Polling Configuration

The polling engine periodically queries the database for jobs that are due for execution. The two key parameters are the poll interval and the batch size.

Poll Interval

RATCHET_POLLER_MIN_DELAY_MS=2000
RATCHET_POLLER_MAX_DELAY_MS=10000

Ratchet uses adaptive polling, so the minimum and maximum delay matter more than a single fixed interval. Lower minimums improve latency; higher maximums reduce database load during idle periods.

Minimum DelayTypical LatencyDB Queries/MinUse Case
1000ms~1 second60Real-time processing, low-latency requirements
2000ms (default)~2 seconds30General-purpose, balanced
3000ms~3 seconds20High-throughput production workloads
10000ms~10 seconds6Light workloads, reduce DB pressure

Lowering the minimum below 1 second is not recommended — the overhead of frequent queries usually outweighs the latency benefit.

Batch Size

RATCHET_POLLER_BATCH_SIZE=100

How many jobs to fetch in a single poll. Larger batches reduce the number of queries but consume more memory and increase the time between when a job is fetched and when it starts executing.

Batch SizeQueriesMemoryBest For
10More frequentLowFew jobs, short execution times
50 (default)BalancedModerateGeneral-purpose
100Fewer queriesModerateHigh-throughput production workloads
500Fewer queriesHigherHigh-throughput with many pending jobs
1000+MinimalSignificantBulk processing, batch workloads

Adaptive Polling

Adaptive polling is enabled by default. The polling engine automatically adjusts its interval based on queue depth:

  • Queue has jobs: Poll at the configured interval or faster
  • Queue is empty: Gradually back off to reduce unnecessary queries
  • New work notification: Immediately poll when a ClusterCoordinator signals new work

Adaptive polling is particularly effective in environments with variable load — it provides low latency during busy periods and reduces database overhead during idle periods.

The deep idle thresholds control how aggressively the engine backs off:

# Time of no work before entering deep idle
RATCHET_POLLER_DEEP_IDLE_THRESHOLD_MS=60000

# Poll interval during deep idle
RATCHET_POLLER_DEEP_IDLE_DELAY_MS=30000

# Maximum poll delay (cap for backoff)
RATCHET_POLLER_MAX_DELAY_MS=10000

Thread Pool Sizing

Executor Threads

RATCHET_THREAD_POOL_SIZE_SINGLE=16

Ratchet uses per-execution-type pools. Tune the ones you actually use instead of a single global executor size.

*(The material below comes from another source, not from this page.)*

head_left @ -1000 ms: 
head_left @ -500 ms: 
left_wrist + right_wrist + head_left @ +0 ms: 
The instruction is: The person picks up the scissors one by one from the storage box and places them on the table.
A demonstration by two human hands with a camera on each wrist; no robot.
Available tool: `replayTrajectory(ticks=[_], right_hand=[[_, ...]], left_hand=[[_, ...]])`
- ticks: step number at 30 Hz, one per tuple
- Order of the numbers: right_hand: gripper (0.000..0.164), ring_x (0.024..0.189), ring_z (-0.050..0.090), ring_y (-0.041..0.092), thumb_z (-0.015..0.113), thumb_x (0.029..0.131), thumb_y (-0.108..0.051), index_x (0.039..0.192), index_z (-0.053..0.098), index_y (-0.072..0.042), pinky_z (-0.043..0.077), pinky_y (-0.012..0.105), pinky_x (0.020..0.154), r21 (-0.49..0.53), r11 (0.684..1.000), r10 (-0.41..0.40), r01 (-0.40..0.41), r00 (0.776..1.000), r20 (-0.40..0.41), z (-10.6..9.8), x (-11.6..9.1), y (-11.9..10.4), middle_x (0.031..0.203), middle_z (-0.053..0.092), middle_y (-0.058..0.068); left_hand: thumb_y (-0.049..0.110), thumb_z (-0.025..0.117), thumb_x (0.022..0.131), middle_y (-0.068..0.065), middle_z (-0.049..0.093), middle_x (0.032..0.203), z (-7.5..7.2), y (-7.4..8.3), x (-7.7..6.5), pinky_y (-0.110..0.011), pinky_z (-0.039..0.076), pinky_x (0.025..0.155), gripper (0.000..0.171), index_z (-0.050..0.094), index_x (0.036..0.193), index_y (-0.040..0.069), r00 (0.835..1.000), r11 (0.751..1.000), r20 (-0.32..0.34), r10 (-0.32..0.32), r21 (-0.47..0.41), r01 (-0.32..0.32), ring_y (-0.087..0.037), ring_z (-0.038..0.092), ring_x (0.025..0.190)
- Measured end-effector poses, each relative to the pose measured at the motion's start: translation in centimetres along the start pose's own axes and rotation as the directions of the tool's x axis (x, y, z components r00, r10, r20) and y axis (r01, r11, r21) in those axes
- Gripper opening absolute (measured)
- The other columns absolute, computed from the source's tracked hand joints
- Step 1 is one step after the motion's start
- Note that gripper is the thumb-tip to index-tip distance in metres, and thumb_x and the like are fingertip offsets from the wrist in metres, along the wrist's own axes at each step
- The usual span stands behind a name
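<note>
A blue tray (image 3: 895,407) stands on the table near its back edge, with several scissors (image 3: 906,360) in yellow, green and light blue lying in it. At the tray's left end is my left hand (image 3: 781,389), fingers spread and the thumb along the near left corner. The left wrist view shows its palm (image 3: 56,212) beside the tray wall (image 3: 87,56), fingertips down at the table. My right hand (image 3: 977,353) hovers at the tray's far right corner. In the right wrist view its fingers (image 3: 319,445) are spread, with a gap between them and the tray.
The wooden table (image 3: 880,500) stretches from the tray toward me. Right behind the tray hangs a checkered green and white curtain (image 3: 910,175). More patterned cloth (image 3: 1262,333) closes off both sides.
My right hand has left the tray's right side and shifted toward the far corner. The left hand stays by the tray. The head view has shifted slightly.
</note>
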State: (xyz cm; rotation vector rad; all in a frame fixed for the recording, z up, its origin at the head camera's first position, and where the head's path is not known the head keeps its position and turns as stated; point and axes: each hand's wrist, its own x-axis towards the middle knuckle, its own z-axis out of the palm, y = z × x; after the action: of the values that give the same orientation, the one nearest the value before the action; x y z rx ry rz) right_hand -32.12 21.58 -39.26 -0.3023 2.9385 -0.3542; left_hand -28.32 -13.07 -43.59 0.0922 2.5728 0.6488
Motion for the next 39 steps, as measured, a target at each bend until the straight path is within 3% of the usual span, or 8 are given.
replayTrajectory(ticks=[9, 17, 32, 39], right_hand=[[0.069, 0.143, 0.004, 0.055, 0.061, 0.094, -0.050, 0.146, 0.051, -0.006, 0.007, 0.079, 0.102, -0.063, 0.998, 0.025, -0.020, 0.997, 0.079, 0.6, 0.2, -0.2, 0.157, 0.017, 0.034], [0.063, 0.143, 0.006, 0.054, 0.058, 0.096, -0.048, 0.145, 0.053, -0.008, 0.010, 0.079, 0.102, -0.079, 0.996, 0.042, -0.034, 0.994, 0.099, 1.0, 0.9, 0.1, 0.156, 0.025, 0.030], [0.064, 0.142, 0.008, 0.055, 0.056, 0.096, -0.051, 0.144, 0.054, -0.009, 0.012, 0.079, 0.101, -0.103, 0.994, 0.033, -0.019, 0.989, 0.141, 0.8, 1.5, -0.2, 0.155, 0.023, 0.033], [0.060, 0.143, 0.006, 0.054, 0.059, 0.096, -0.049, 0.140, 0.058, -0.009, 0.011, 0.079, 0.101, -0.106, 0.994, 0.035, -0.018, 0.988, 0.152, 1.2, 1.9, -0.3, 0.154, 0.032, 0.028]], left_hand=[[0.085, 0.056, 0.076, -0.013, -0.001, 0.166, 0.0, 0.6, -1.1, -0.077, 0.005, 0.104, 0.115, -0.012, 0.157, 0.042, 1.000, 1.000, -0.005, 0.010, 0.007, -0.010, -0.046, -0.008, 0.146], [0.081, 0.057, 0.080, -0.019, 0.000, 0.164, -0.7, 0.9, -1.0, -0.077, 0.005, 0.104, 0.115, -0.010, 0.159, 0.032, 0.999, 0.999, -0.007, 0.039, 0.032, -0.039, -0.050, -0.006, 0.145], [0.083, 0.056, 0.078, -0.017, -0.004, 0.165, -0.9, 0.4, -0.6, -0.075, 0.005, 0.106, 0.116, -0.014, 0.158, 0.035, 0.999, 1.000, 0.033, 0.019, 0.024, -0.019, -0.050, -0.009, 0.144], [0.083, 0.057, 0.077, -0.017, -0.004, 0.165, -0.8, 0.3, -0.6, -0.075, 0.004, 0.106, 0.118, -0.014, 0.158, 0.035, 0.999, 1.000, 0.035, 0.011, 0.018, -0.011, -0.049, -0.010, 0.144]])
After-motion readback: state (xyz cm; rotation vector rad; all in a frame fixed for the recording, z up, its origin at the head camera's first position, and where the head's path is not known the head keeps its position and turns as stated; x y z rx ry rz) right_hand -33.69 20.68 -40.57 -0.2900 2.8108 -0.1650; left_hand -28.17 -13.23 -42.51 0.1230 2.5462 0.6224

For CPU-bound jobs (computation, data processing):

# Match CPU cores for one-off jobs
RATCHET_THREAD_POOL_SIZE_SINGLE=8

For I/O-bound jobs (HTTP calls, database queries, file operations):

# Start with 2-4x CPU cores
RATCHET_THREAD_POOL_SIZE_SINGLE=32
RATCHET_THREAD_POOL_SIZE_BATCH_CHILD=64

For mixed workloads, start with 2x CPU cores and adjust based on monitoring.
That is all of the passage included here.